March 3rd, 2010
The Greek Government intends to find buyers for its sovereign debt among institutional investors outside the European Union. Told the country”s Deputy Finance Minister Filippos Sahinidisbroadcast Greek TV Alter, said business portal Business Report.
“Until now, the Greek state bonds were purchased mainly by investors from the EU or those who presented at the London Stock Exchange - said Deputy Minister of Finance. - now we take the initiative to search for investors outside of the EU.”

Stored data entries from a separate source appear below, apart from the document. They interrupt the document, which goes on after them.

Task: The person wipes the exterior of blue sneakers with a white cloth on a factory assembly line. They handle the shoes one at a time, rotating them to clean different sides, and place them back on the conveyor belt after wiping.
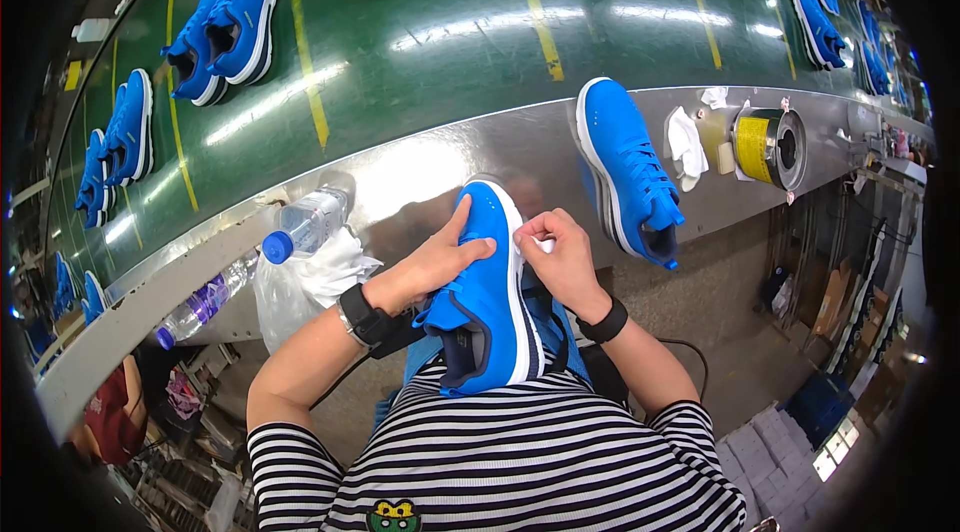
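Observation:
A blue sneaker (484, 307) with a white sole is held in front of my body, its toe pointing away from me. My left hand (440, 257) grips its forefoot, with the thumb over the upper. In the pinched fingers of my right hand (566, 267) is a small white cloth (546, 245), pressed to the sole's edge near the toe. Most of that cloth is hidden by the fingers. To the right, a matching sneaker (628, 152) lies on the metal ledge (430, 157), apart from both hands.
Beyond the ledge runs a green conveyor belt (420, 62) carrying several pairs of blue sneakers (240, 22). A crumpled white cloth (686, 146) and a yellow-labelled tin (757, 147) sit right. Plastic bottles (318, 217) and a plastic bag (285, 297) are at left, beside a metal rail (130, 332).

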### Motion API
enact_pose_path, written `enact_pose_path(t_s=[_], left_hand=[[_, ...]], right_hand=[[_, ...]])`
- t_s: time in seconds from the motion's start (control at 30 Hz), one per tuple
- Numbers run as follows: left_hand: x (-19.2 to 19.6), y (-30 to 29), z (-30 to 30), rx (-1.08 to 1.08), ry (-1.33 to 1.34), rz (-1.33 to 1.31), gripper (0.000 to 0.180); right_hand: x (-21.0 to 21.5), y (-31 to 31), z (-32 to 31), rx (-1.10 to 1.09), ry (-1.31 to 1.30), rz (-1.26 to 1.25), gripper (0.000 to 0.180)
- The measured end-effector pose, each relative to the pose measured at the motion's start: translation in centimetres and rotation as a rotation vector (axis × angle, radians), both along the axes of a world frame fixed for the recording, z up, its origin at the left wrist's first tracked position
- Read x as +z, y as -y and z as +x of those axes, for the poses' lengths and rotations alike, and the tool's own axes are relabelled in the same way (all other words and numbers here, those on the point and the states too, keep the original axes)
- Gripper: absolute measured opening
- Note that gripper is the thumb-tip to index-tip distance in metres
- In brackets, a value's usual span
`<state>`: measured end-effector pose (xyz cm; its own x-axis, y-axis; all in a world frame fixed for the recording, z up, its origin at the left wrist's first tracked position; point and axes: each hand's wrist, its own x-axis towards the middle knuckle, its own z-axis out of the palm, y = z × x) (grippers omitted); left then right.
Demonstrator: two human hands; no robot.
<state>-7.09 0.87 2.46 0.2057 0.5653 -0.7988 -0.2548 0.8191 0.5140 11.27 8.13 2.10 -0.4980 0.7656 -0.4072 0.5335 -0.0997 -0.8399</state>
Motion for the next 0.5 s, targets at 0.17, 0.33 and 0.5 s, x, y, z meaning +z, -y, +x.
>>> enact_pose_path(t_s=[0.17, 0.33, 0.5], left_hand=[[-0.4, 0.2, 0.0, -0.017, -0.019, 0.014, 0.092], [-0.2, 0.0, -0.2, -0.061, -0.044, 0.023, 0.092], [0.1, -0.1, -0.3, -0.054, -0.022, 0.012, 0.092]], right_hand=[[0.2, 0.3, 0.2, 0.024, -0.025, -0.01, 0.008], [0.0, 0.5, -0.3, -0.04, -0.002, 0.001, 0.009], [0.1, 0.9, -0.3, -0.047, -0.005, 0.019, 0.008]])
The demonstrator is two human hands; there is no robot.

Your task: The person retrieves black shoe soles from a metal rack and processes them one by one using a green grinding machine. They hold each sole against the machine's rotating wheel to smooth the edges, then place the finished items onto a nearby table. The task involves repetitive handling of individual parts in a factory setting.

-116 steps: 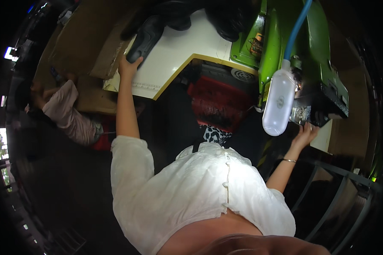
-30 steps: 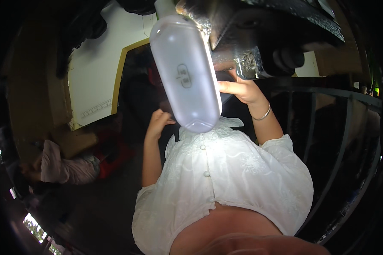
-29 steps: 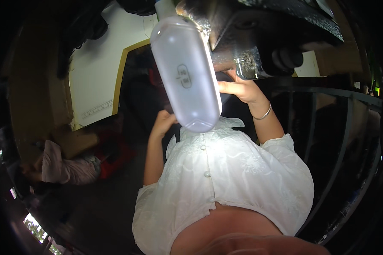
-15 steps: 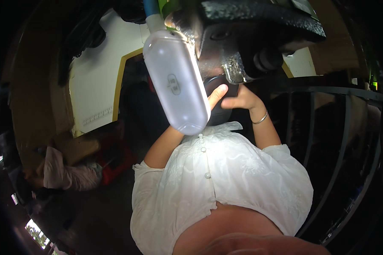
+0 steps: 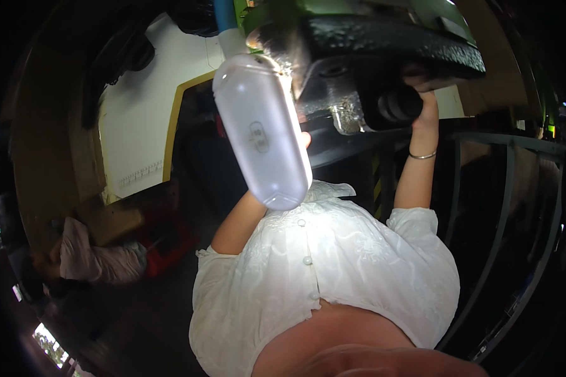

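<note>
A dark machine head with a rough, shiny edge fills the top of the view. My right hand is raised at its right side, beside a black round knob. The machine hides its fingers. A lit, whitish oblong lamp hangs in front of my left hand. Only a bit of a finger shows past the lamp's right edge, so what that hand holds cannot be made out. Below the machine, a dark curved surface lies between my two hands.
Grey metal railings curve along the right. On the left, a white panel has a yellow border. A person in pale clothing is at the lower left, by a red object. A blue tube meets the lamp's top.
My right hand has moved up and right, from beside my left hand to the machine's right side. My left hand has slipped further behind the lamp. The view has shifted slightly.
</note>
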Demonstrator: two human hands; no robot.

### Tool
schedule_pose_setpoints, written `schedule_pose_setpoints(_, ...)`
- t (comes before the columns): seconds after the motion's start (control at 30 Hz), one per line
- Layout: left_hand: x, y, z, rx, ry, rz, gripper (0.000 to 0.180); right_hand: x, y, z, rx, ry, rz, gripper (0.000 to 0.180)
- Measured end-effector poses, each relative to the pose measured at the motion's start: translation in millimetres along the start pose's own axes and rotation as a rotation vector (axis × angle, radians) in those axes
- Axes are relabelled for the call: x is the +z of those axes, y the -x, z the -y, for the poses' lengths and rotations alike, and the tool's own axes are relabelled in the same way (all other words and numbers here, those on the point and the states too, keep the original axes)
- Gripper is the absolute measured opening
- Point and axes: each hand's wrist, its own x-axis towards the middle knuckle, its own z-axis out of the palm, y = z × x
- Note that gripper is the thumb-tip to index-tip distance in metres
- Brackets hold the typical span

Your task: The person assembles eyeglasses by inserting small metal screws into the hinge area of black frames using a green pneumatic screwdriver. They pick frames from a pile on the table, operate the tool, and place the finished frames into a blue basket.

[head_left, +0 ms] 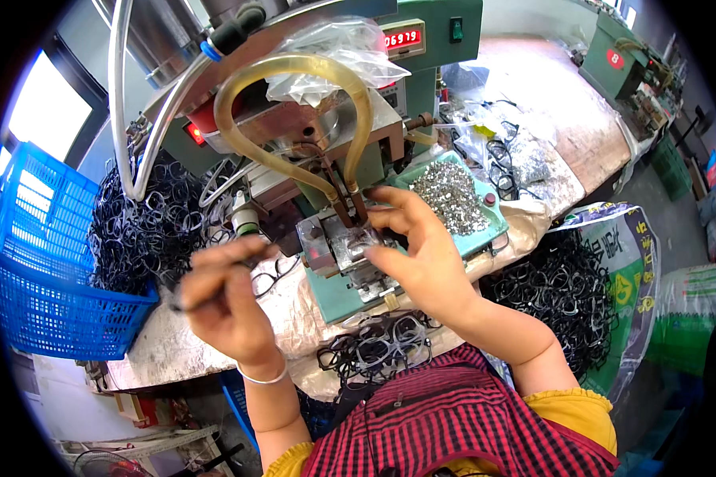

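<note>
My left hand (229,310) is raised left of the machine, smeared by motion. Its fingers are curled round a dark, blurred piece (250,249) whose kind I cannot make out. My right hand (426,253) reaches in at the right of the metal fixture (346,246), thumb and fingers apart around its edge; I see nothing held in it. Above the fixture the machine's dark prongs (350,208) point down, joined to a looped yellowish tube (227,103). A dark eyeglass frame (277,274) shows between my left hand and the fixture.
A green tray (497,226) of small shiny metal parts stands at the right. Eyeglass frames lie in a blue basket (64,310) at left, in a heap (382,346) at the front edge and in a printed sack (624,278) at right. Clear plastic (326,60) hangs over the machine.
</note>
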Motion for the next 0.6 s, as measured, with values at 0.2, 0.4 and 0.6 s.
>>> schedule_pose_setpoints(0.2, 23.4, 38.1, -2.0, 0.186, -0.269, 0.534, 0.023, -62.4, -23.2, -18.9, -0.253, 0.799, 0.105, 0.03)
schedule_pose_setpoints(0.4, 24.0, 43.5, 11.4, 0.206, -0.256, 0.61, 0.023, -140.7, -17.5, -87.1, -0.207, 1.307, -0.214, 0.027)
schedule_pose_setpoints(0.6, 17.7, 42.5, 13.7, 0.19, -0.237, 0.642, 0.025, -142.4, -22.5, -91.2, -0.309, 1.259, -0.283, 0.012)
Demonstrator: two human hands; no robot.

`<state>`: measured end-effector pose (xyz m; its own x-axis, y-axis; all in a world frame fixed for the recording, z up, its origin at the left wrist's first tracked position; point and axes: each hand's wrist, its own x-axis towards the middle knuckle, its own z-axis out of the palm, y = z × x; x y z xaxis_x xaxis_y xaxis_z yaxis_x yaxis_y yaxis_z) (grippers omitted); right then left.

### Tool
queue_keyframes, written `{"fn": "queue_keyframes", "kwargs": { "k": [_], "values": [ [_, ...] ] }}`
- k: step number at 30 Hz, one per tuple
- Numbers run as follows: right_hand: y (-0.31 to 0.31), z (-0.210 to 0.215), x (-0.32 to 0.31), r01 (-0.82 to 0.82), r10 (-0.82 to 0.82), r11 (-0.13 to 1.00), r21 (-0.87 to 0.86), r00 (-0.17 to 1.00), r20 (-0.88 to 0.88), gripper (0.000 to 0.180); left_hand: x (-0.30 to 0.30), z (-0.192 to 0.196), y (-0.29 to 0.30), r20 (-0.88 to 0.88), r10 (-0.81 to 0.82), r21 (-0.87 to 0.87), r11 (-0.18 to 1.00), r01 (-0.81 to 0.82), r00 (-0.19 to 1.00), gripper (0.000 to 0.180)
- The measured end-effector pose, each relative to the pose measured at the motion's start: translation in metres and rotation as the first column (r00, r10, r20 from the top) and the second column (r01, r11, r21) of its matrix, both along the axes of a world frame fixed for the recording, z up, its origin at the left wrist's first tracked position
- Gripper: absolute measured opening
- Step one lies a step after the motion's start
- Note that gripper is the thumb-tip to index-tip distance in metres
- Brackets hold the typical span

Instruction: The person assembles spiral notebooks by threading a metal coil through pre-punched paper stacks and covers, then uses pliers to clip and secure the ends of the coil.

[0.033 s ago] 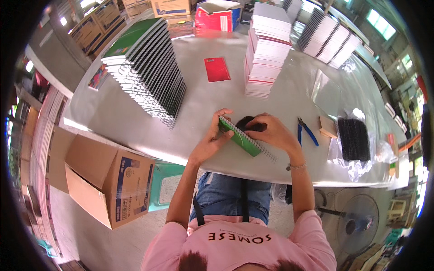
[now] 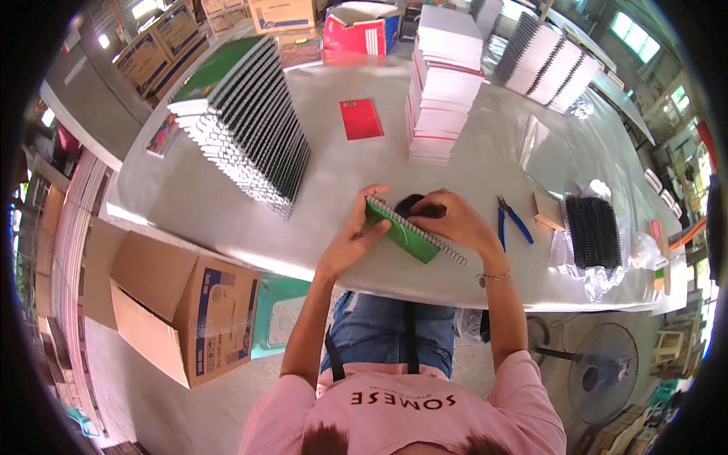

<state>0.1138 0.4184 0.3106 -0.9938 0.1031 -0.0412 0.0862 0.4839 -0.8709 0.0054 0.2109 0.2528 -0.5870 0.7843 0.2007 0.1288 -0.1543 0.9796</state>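
At the far left, an open cardboard box (image 2: pixel 178 318) stands on the floor below the counter (image 2: pixel 341 189) edge, within reach of the seated person. On the counter's left part a long leaning row of spiral-bound notebooks (image 2: pixel 243 129) rests spine-up, apparently stacked so each can be taken or added one at a time.

The left hand (image 2: pixel 356 235) lies with fingers together, clamped on the near end of a green notebook (image 2: pixel 398 231), seemingly to steady it. The notebook sits at the counter's front edge, right before the person, tilted so its wire spiral (image 2: pixel 425 231) faces up and away. The right hand (image 2: pixel 451 216) is closed over the spiral edge of the same notebook, fingers curled down onto it; something dark lies beneath, too hidden to identify.

Farther back a single red booklet (image 2: pixel 362 119) lies flat, and a tall stack of white pages (image 2: pixel 440 98) stands beside it. Right of the hands, blue-handled pliers (image 2: pixel 512 221) lie near, probably for the wire ends. A bundle of black spiral coils (image 2: pixel 591 231) rests on clear plastic at the right.

The counter is pale grey and glossy. The room looks like a workshop, with more cartons behind, windows at upper right and a floor fan (image 2: pixel 599 371) below.
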Motion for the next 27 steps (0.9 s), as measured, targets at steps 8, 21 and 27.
{"fn": "queue_keyframes", "kwargs": {
  "k": [8,21,27],
  "values": [
    [0.002,-0.009,-0.002,0.147,-0.147,0.989,0.016,0.982,0.115,0.047,0.004,-0.002,0.003,-0.011,0.046,0.021,0.999,-0.046,0.999,0.047],
    [0.056,-0.069,0.106,0.704,-0.766,0.348,0.619,0.594,-0.244,0.062,0.038,-0.001,0.01,0.112,0.335,0.026,0.94,-0.34,0.935,0.027],
    [-0.004,-0.019,0.093,0.798,-0.68,0.577,0.171,0.586,-0.439,0.056,0.034,-0.001,0.006,-0.049,0.395,0.024,0.919,-0.394,0.917,0.021]
  ]
}}
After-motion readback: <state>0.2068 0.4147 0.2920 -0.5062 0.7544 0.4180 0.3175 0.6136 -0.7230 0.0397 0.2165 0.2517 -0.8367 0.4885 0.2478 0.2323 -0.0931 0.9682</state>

the eve of the Prime Minister of Greece George Papandreou denied that the country is negotiating with China for the sale of the Celestial part of their debts, recalls site. In an interview with Alter Sahinidis noted that the Minister of Finance of Greece Georgios Papakonstantinu go on a trip to Asia for talks with potential investors in the Greek government bonds. Sahinidis also stressed that the rumors about the talks in Athens and Beijing over the purchase of debts of 25 billion euros untrue.
In 2010, Greece is planning to attract through the sale of bonds of 54 billion euros, recalls site. Today the Government is simultaneously attempting to find a solution to two problems: to reduce the national debt, which exceeds 294 million euros and reduce the budget deficit, is 12,7% of GDP.
note that this month the agency Moody “s prophecy of the Greek economy,” a slow death. “In addition, in December last year, a report by Standard Bank, which said that the situation in the economy of Greece” unacceptable “for finding in the euro zone. 22 December, the international rating agency, Moody “s has downgraded the sovereign rating of Greece with the level of” A1 “to” A2. Weather rated - “negative.” As earlier reported, of Fitch and SP also reviewed the position of Greece, and the Standard Poor ” s downgraded the rating of the sovereign debt of the country at one position to the BBB. On top of that, the European Commission has accused Greece of falsifying statistics about the state of public finances.